O levantamento considera critérios como ambiente político, segurança, legislação, além de fatores econômicos e sociais que impactam o trabalho jornalístico. Segundo a organização, o cenário global atingiu o pior nível dos últimos 25 anos.
Na contramão dessa tendência, o Brasil tem apresentado melhora nos últimos anos. Desde 2022, o país subiu 58 posições no ranking. Em 2024, estava na 63ª colocação.
O avanço é significativo quando comparado ao desempenho de anos anteriores. Em 2021, o Brasil registrou sua pior colocação, ficando no 111º lugar e sendo classificado na chamada “zona vermelha”, considerada crítica. Atualmente, o país segue na categoria de “situação sensível”, porém em um patamar mais favorável.
Enquanto isso, os Estados Unidos vêm apresentando queda contínua. Em 2022, ocupavam a 42ª posição; no ano passado, caíram para o 57º lugar; e agora aparecem no 64º.
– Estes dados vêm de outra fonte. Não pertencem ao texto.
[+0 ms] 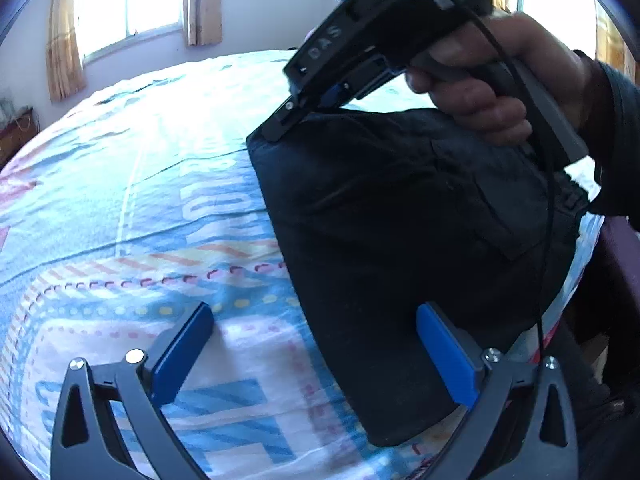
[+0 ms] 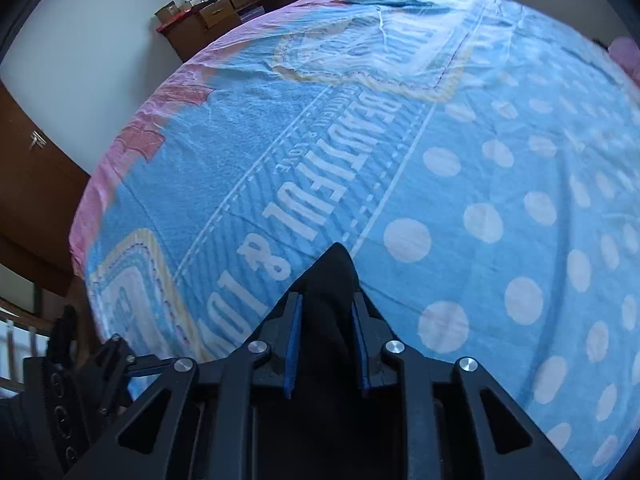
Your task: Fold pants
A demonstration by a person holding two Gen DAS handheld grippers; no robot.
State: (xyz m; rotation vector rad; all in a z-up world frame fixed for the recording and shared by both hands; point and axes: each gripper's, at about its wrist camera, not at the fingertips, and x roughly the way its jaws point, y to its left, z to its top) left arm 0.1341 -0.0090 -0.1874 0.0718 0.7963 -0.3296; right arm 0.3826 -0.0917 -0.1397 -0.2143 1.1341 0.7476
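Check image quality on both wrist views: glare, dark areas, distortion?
Left wrist: the window is blown out, glare washes the bedspread, and the black pants lose nearly all detail. Right wrist: even light and a readable print, though pants fabric in the right hand-held gripper is featureless black. Both views: strong fisheye curvature.

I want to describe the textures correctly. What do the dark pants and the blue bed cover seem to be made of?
Dark pants: probably a matte woven fabric, fairly stiff; the folds keep flat, crisp edges. Blue bed cover: likely soft, slightly fuzzy printed cloth, maybe brushed cotton or fleece; the surface looks napped and has no shine.
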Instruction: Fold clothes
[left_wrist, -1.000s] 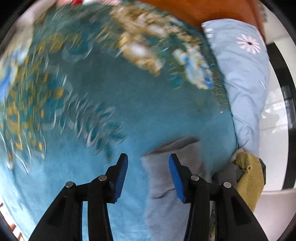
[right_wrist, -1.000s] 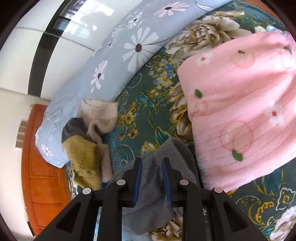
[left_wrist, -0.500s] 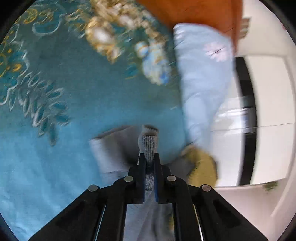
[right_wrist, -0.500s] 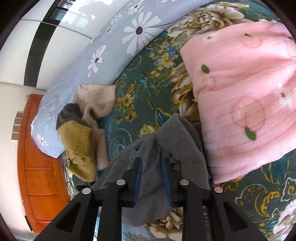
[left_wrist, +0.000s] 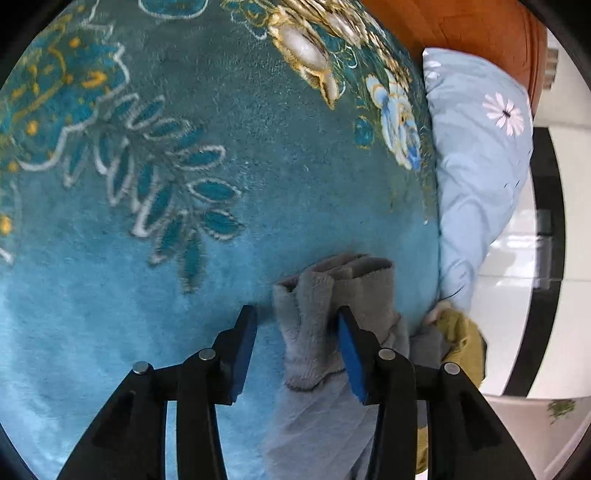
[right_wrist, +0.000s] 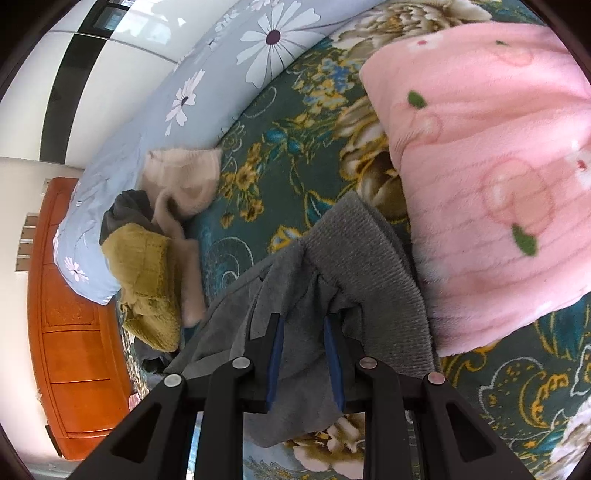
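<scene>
My left gripper (left_wrist: 297, 325) just popped open around the grey garment (left_wrist: 314, 332); right gripper (right_wrist: 303, 343) is clamped on its fabric.

The left gripper (left_wrist: 297, 317) has two black plastic arms that spread like a fork. Each arm ends in a flat blue pad. Round silver screws sit along the arms. The right gripper (right_wrist: 302, 326) looks the same: black arms, blue pads, shiny silver screws. The pads might be rubber, but it is hard to tell.
</scene>
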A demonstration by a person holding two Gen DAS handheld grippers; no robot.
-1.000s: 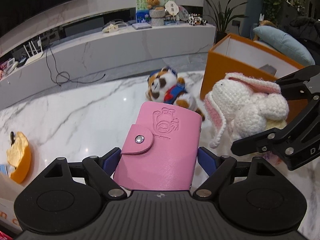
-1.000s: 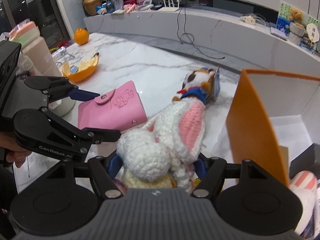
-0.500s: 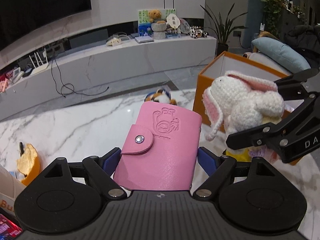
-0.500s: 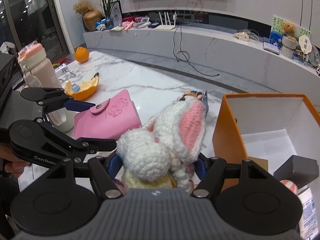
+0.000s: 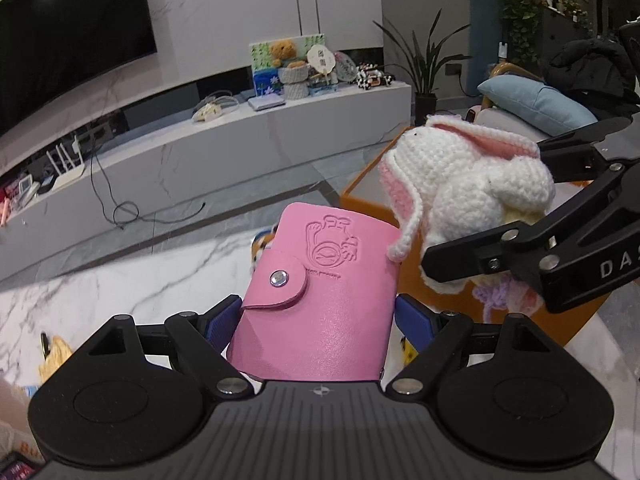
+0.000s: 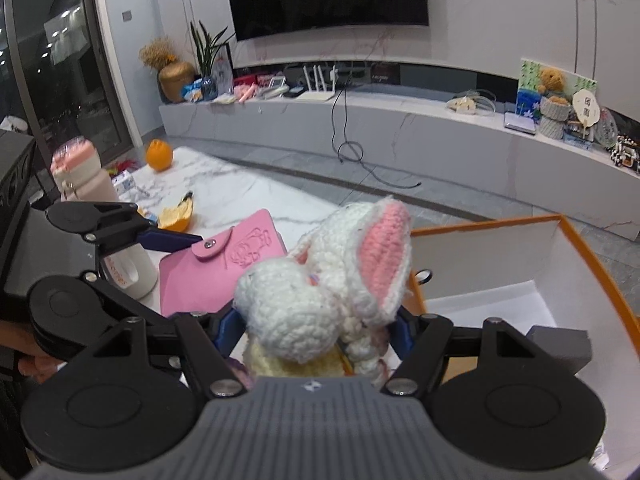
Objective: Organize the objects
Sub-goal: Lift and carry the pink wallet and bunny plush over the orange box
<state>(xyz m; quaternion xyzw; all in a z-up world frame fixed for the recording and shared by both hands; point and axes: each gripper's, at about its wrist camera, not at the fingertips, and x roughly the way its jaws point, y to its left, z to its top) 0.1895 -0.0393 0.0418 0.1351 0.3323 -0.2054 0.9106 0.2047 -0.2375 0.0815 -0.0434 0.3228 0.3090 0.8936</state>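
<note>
Above a marble worktop (image 6: 248,196), beside an open orange box (image 6: 576,248), a person carries two items at once: the left claw (image 5: 320,316) stands spread wide yet pinches a pink card wallet (image 5: 320,280) across its width, blue pads pressed to both edges, while the right claw (image 6: 316,328), about half closed, clamps a crocheted white rabbit (image 6: 332,280) by its soft body. Both items hang clear of the worktop, the rabbit at the box's near wall, the wallet just beside it. The risks appear twofold: the smooth wallet, gripped only near its lower end, could slide or pivot out if tilted further, and the rabbit's floppy ear could snag the box rim or brush the wallet, since the two claws travel close together toward one opening.
</note>
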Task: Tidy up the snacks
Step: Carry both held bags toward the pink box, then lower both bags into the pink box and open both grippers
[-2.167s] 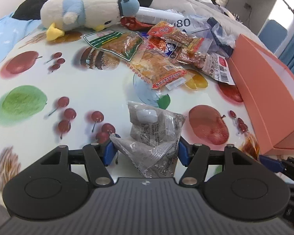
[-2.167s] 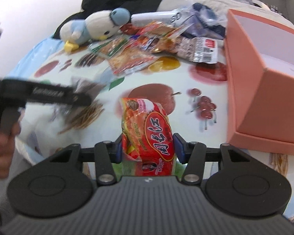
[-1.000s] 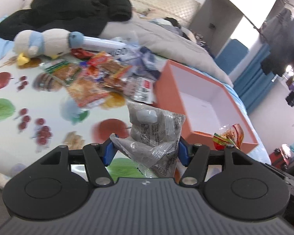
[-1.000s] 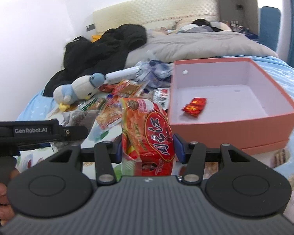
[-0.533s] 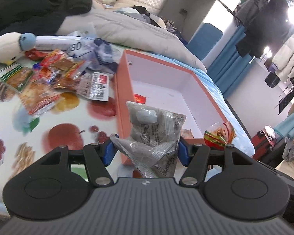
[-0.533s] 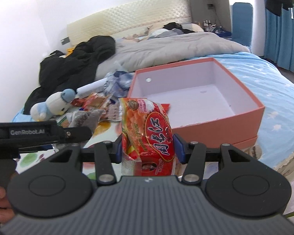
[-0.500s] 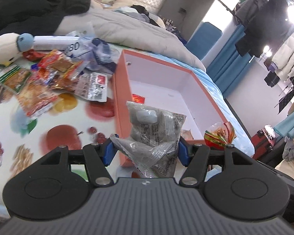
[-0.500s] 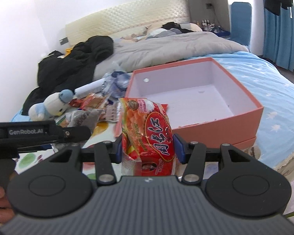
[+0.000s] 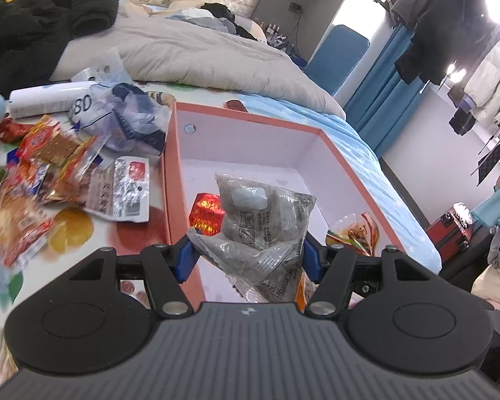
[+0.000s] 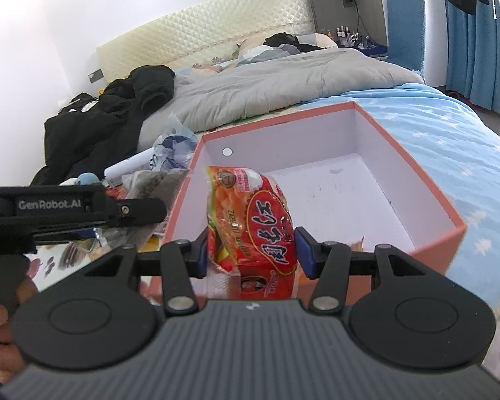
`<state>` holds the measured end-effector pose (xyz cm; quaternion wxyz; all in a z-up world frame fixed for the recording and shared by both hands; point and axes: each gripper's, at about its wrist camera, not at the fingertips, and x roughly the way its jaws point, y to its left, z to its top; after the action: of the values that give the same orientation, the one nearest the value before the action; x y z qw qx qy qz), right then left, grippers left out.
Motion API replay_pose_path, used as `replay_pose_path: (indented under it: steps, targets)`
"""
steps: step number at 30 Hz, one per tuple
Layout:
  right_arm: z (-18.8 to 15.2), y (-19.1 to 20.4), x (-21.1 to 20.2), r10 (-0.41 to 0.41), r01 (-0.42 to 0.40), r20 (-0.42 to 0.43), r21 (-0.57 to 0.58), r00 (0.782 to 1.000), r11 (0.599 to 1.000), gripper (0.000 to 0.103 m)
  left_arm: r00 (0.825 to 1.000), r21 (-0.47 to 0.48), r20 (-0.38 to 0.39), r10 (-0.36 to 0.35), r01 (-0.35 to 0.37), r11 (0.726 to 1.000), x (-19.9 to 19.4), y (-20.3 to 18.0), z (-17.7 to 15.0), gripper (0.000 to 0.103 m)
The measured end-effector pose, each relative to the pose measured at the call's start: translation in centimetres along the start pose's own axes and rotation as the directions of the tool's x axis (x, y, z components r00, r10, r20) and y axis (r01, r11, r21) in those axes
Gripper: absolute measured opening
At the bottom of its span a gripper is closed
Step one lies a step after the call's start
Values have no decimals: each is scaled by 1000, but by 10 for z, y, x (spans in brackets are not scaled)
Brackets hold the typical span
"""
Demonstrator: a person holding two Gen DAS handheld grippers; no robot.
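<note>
Both packets over the box, ready to drop

My left tool point(image 9: 248, 258) is clamped on a crumpled grey packet point(image 9: 261, 225) and my right tool point(image 10: 251, 248) on a glossy red snack bag point(image 10: 253, 230); both hang above the open orange box point(image 9: 346, 153), where a small red sweet point(image 9: 206, 213) already lies. I'd bring each tool low and well inside the walls before letting go, keeping them clear of each other, so the light, slippery wrappers land flat instead of sliding out toward the snack pile point(image 9: 50, 163) on the bed.
</note>
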<state>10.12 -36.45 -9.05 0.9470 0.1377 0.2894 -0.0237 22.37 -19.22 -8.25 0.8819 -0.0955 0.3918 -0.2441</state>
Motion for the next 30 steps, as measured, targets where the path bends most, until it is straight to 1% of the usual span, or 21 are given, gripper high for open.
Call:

De acordo com a RSF, a piora no cenário norte-americano está relacionada a fatores como dificuldades econômicas enfrentadas pelo setor jornalístico e à redução da confiança do público. A entidade também cita o uso de estruturas governamentais contra profissionais da imprensa durante o governo de Donald Trump como um dos elementos que contribuíram para esse quadro.
No topo do ranking estão países europeus como Noruega, Países Baixos e Estônia, reconhecidos por oferecerem ambientes mais seguros e livres para o exercício do jornalismo. Já nas últimas posições aparecem nações como Eritreia, Coreia do Norte e China, onde há fortes restrições à atuação da imprensa.